Bientôt, le fleuve devint si large, qu'on perdit de vue ses rivages; l'eau se mouvait d'une façon singulière et le navire avec elle, ce qui me causait la plus désagréable des sensations. Peu à peu on entra en mer.

Alors ce fut horrible. La tête me tourna, les jambes me manquèrent, une souffrance atroce me tordit l'estomac; je fus honteusement malade et crus mille fois mourir. Aussi, il m'est impossible de rien dire de ce voyage qui est le plus affreux souvenir de ma vie.

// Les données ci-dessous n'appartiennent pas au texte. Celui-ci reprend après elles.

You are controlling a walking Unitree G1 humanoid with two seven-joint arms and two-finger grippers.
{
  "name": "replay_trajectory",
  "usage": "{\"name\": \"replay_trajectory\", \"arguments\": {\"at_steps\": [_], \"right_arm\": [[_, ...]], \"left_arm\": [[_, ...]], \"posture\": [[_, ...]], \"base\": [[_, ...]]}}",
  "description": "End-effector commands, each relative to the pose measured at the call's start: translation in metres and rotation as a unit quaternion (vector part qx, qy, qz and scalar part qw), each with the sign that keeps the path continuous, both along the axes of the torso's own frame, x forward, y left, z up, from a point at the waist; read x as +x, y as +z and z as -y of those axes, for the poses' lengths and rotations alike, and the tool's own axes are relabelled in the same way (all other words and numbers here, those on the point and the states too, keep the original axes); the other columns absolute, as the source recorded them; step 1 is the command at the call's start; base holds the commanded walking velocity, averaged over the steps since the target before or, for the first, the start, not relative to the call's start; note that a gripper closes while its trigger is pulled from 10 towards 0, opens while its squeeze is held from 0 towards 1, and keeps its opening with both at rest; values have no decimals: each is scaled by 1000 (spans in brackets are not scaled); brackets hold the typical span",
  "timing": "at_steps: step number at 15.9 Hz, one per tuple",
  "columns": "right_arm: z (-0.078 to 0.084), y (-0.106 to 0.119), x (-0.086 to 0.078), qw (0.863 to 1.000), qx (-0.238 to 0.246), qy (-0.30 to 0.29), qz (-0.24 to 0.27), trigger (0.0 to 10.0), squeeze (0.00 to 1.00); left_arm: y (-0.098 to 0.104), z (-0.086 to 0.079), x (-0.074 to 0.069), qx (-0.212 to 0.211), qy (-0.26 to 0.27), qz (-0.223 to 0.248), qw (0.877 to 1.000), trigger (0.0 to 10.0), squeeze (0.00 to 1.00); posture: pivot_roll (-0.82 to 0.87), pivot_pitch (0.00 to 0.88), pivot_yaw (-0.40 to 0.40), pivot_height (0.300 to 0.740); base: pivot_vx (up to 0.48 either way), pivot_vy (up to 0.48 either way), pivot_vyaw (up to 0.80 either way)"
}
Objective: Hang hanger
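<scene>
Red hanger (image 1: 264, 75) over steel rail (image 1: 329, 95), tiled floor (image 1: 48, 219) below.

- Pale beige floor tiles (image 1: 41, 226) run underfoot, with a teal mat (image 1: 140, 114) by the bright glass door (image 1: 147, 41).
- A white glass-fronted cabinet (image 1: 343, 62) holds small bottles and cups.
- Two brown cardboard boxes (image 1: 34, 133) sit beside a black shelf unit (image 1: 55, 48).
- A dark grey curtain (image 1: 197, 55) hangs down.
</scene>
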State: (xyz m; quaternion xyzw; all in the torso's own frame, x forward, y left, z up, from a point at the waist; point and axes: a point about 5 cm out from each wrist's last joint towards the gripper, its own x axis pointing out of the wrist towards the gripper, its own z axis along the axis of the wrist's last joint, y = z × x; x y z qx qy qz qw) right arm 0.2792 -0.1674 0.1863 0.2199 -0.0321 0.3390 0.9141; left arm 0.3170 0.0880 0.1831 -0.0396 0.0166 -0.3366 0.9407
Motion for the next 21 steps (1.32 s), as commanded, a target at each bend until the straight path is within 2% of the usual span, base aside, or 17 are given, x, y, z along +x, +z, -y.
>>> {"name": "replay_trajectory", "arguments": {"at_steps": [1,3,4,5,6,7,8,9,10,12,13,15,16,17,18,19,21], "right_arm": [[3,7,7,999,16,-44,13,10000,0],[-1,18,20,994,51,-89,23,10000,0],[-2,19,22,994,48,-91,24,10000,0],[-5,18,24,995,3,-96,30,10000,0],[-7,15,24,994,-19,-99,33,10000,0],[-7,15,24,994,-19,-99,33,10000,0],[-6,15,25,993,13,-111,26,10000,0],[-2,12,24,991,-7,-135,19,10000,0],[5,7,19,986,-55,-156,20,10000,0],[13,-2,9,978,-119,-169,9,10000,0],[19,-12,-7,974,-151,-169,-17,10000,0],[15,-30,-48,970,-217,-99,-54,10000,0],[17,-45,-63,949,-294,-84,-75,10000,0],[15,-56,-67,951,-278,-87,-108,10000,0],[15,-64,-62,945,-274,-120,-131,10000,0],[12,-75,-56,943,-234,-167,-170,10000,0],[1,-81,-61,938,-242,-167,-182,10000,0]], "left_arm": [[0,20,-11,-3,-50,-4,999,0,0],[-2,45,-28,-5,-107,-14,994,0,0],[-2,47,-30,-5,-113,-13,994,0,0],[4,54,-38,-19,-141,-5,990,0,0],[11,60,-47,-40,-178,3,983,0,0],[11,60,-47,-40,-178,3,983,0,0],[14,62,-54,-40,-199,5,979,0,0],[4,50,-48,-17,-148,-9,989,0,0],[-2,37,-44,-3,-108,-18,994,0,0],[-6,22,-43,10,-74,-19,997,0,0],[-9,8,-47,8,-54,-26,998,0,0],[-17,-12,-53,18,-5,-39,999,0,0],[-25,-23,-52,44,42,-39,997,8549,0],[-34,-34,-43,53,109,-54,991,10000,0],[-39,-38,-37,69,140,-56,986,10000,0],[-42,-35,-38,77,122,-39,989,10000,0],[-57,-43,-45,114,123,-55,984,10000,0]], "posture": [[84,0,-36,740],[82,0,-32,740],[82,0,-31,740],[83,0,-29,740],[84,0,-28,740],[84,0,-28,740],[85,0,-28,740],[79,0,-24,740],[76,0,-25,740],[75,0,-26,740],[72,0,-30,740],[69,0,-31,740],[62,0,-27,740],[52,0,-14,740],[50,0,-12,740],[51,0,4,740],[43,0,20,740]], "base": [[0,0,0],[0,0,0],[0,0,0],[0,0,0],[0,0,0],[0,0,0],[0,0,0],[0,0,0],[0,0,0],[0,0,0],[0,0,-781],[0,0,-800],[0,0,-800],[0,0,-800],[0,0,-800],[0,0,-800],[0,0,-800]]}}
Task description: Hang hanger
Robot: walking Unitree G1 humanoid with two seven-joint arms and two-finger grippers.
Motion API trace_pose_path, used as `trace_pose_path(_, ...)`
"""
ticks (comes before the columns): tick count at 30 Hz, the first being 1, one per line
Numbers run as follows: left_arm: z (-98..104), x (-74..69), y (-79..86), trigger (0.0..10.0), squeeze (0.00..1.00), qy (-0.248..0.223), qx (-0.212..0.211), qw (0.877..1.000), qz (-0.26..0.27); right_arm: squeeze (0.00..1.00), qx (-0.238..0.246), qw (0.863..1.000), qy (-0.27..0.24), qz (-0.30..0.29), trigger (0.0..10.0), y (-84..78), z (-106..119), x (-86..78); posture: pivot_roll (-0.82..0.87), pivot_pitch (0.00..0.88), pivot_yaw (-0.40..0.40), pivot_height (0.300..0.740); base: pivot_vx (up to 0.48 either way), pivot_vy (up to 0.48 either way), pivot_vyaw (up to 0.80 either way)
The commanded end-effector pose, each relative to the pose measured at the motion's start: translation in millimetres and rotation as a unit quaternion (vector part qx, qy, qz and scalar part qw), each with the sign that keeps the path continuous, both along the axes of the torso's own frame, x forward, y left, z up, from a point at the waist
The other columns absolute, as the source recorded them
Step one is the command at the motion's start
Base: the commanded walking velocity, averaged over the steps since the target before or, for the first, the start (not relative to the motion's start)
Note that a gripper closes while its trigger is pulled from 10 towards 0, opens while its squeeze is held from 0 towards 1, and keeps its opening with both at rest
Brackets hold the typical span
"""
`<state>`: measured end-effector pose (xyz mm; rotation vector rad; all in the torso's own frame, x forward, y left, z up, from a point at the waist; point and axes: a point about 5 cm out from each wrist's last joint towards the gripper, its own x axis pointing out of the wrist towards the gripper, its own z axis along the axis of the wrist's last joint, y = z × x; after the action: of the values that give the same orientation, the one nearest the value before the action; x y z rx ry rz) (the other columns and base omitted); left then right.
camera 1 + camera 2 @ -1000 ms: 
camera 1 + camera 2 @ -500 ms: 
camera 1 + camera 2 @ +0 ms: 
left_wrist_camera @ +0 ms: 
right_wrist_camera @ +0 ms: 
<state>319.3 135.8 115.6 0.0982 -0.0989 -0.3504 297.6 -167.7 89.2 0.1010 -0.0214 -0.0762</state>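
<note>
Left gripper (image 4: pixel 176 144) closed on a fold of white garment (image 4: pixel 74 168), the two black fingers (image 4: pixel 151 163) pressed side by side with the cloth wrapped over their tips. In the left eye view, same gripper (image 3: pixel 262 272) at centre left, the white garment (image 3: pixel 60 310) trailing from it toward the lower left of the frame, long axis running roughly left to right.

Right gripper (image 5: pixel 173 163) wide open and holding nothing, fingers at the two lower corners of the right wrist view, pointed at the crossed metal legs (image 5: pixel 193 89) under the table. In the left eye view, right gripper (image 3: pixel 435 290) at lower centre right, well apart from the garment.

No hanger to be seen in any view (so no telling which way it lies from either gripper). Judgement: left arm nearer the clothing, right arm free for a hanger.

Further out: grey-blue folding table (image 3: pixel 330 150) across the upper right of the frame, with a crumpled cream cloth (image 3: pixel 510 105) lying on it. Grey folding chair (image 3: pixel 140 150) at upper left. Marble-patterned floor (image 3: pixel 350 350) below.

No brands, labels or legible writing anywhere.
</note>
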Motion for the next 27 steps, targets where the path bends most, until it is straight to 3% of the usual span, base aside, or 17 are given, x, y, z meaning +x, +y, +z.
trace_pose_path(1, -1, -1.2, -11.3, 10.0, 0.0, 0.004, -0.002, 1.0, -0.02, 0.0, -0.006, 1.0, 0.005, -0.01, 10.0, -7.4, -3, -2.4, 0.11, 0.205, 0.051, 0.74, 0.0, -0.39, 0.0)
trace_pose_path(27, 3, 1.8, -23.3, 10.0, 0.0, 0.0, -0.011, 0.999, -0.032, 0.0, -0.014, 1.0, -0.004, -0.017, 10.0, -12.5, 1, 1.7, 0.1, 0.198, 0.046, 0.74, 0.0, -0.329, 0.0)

Jamais, jamais je ne retournerai en mer, à moins que cela ne lui fit utile, à Elle, ... mais, pour toute autre raison, je massacrerais quiconque voudrait me forcer à mettre le pied sur un bateau.


[Chapitre VII]

LA LUMIÈRE DU MONDE

Le rajah de Golconde, mon nouveau maître, s'appelait Alemguir, ce qui signifie la Lumière du Monde. Il n'avait certes pas pour moi les égards auxquels j'étais accoutumé: il ne se prosternait pas, ne me saluait même pas; mais il faisait mieux que tout cela: il m'aimait. Le premier, il me flatta de la main, me dit de douces paroles, me témoigna de l'affection et non pas pour ma qualité d'éléphant blanc, beaucoup moins appréciée dans l'Inde qu'à Siam, mais parce qu'il me trouvait intelligent, affable et soumis plus qu'aucun autre de ses éléphants. Il s'occupait de moi, venait me voir chaque jour, veillait à ce qu'on ne me laissât manquer de rien. Il avait changé mon nom de Roi-Magnanime en celui de Iravata, qui est le nom de la monture du dieu Indra. C'était encore assez honorable et je fus vite consolé de ne plus être traité en idole par le plaisir d'être traité en ami.